At Apify, our mission is to empower people to create great web scrapers using the best technologies possible and to run them in the cloud effortlessly. That's why we're thrilled to introduce our new Apify SDK for Python, allowing you to write Apify Actors in Python and tap into the wide range of libraries and tools in the Python ecosystem that make web scraping simple and efficient.
from apify import Actor
from bs4 import BeautifulSoup
import requests
async def main():
async with Actor:
input = await Actor.get_input()
response = requests.get(input['url'])
soup = BeautifulSoup(response.content, 'html.parser')
await Actor.push_data({
'url': input['url'],
'title': soup.title.string,
})
When combined with the Apify platform, Actors have access to a wide variety of features designed specifically to meet developers’ web scraping and automation needs. These include on-demand scaling of computing resources, run scheduling and monitoring, data center and residential proxies, as well as the ability to publish Actors in Apify Store and even monetize your code.

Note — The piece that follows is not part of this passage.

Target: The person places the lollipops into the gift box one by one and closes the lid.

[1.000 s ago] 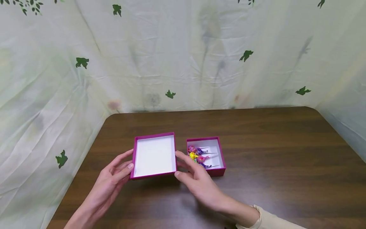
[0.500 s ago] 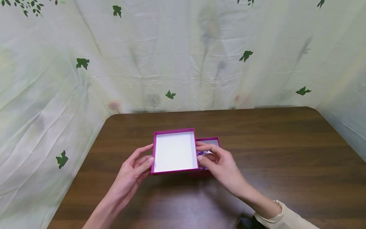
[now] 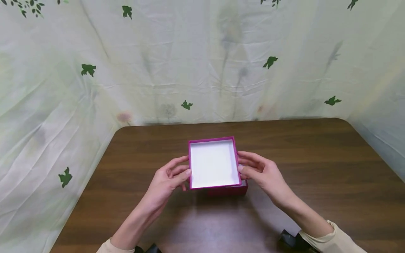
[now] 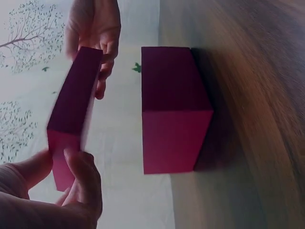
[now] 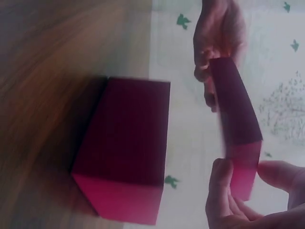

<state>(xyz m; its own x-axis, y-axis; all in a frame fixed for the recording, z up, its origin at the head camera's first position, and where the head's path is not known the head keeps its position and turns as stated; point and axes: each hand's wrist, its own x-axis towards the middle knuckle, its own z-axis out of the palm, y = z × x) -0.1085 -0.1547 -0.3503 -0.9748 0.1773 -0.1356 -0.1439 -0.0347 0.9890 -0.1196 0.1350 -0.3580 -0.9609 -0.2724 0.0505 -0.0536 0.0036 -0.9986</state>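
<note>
Between both hands is a shallow square box lid (image 3: 215, 163), magenta outside and white inside, its hollow side facing up. My left hand (image 3: 169, 177) pinches its left side, thumb at the rim and fingers underneath. On the opposite side my right hand (image 3: 265, 174) grips it the same way. Below the lid stands the deeper magenta box (image 3: 229, 190), mostly covered by the lid in the head view. Both wrist views show a gap between lid and box, with the box (image 4: 176, 105) resting on the table. The box's inside is hidden now.
The brown wooden table (image 3: 316, 158) stretches out on both sides. A pale curtain (image 3: 205, 63) with green bird-shaped patches hangs behind and beside it. Dark wrist devices (image 3: 292, 240) show near the sleeves at the bottom.
Both hands have carried the lid rightward and slightly away, from beside the box to over it. The lollipops seen earlier in the box are now covered from view.
</note>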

Whether you have a simple scraper using BeautifulSoup, a powerful web spider written with Scrapy, or you use Selenium or Playwright to automate browser interaction, the Apify SDK for Python will help you run your projects in the cloud at any scale.
Getting Started
Actors were designed with the purpose of being used together with the Apify platform. So, to unlock the full potential of Actors, let’s create one in Apify Console. This is a fairly straightforward process, and you will only need to sign up for a free Apify account to follow along.
Once you’re in Apify Console, and you go to Actors → Create New there, you’re presented with a choice of Actor templates:
We have predefined Actor templates for all the major web scraping libraries like Scrapy, BeautifulSoup, Playwright, and Selenium.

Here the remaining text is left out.